• _What this task involves_
The listing below has to be output exactly as given, less its pictures.

• _Collected material_

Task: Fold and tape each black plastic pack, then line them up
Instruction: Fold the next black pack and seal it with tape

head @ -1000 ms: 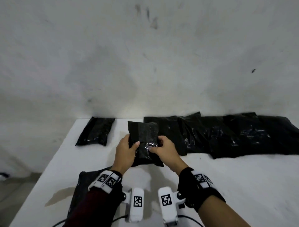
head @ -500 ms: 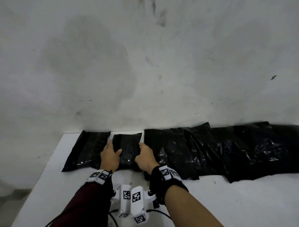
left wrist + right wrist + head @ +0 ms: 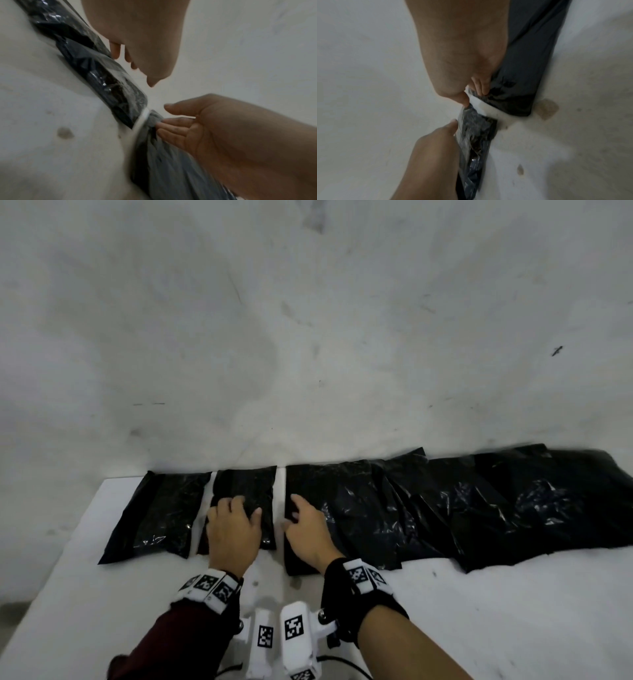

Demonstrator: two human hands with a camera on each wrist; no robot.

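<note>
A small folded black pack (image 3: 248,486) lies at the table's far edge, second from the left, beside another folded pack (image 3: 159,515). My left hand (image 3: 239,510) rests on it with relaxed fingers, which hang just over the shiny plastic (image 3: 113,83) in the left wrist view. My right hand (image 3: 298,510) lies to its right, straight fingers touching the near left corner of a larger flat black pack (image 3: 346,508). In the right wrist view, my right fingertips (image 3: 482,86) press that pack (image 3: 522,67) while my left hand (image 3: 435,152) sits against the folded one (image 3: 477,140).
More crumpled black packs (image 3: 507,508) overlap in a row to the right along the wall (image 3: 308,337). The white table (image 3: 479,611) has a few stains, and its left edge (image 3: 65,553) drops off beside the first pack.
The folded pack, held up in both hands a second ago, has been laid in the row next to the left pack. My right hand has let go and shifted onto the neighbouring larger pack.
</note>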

• _Your response_
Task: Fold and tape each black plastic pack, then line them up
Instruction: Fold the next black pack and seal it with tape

head @ -1000 ms: 
head @ -500 ms: 
left wrist + right wrist + head @ +0 ms: 

Demonstrator: two human hands with a camera on each wrist; no robot.

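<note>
A small folded black pack (image 3: 248,486) lies at the table's far edge, second from the left, beside another folded pack (image 3: 159,515). My left hand (image 3: 239,510) rests on it with relaxed fingers, which hang just over the shiny plastic (image 3: 113,83) in the left wrist view. My right hand (image 3: 298,510) lies to its right, straight fingers touching the near left corner of a larger flat black pack (image 3: 346,508). In the right wrist view, my right fingertips (image 3: 482,86) press that pack (image 3: 522,67) while my left hand (image 3: 435,152) sits against the folded one (image 3: 477,140).
More crumpled black packs (image 3: 507,508) overlap in a row to the right along the wall (image 3: 308,337). The white table (image 3: 479,611) has a few stains, and its left edge (image 3: 65,553) drops off beside the first pack.
The folded pack, held up in both hands a second ago, has been laid in the row next to the left pack. My right hand has let go and shifted onto the neighbouring larger pack.
</note>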

Output for the exercise is now complete.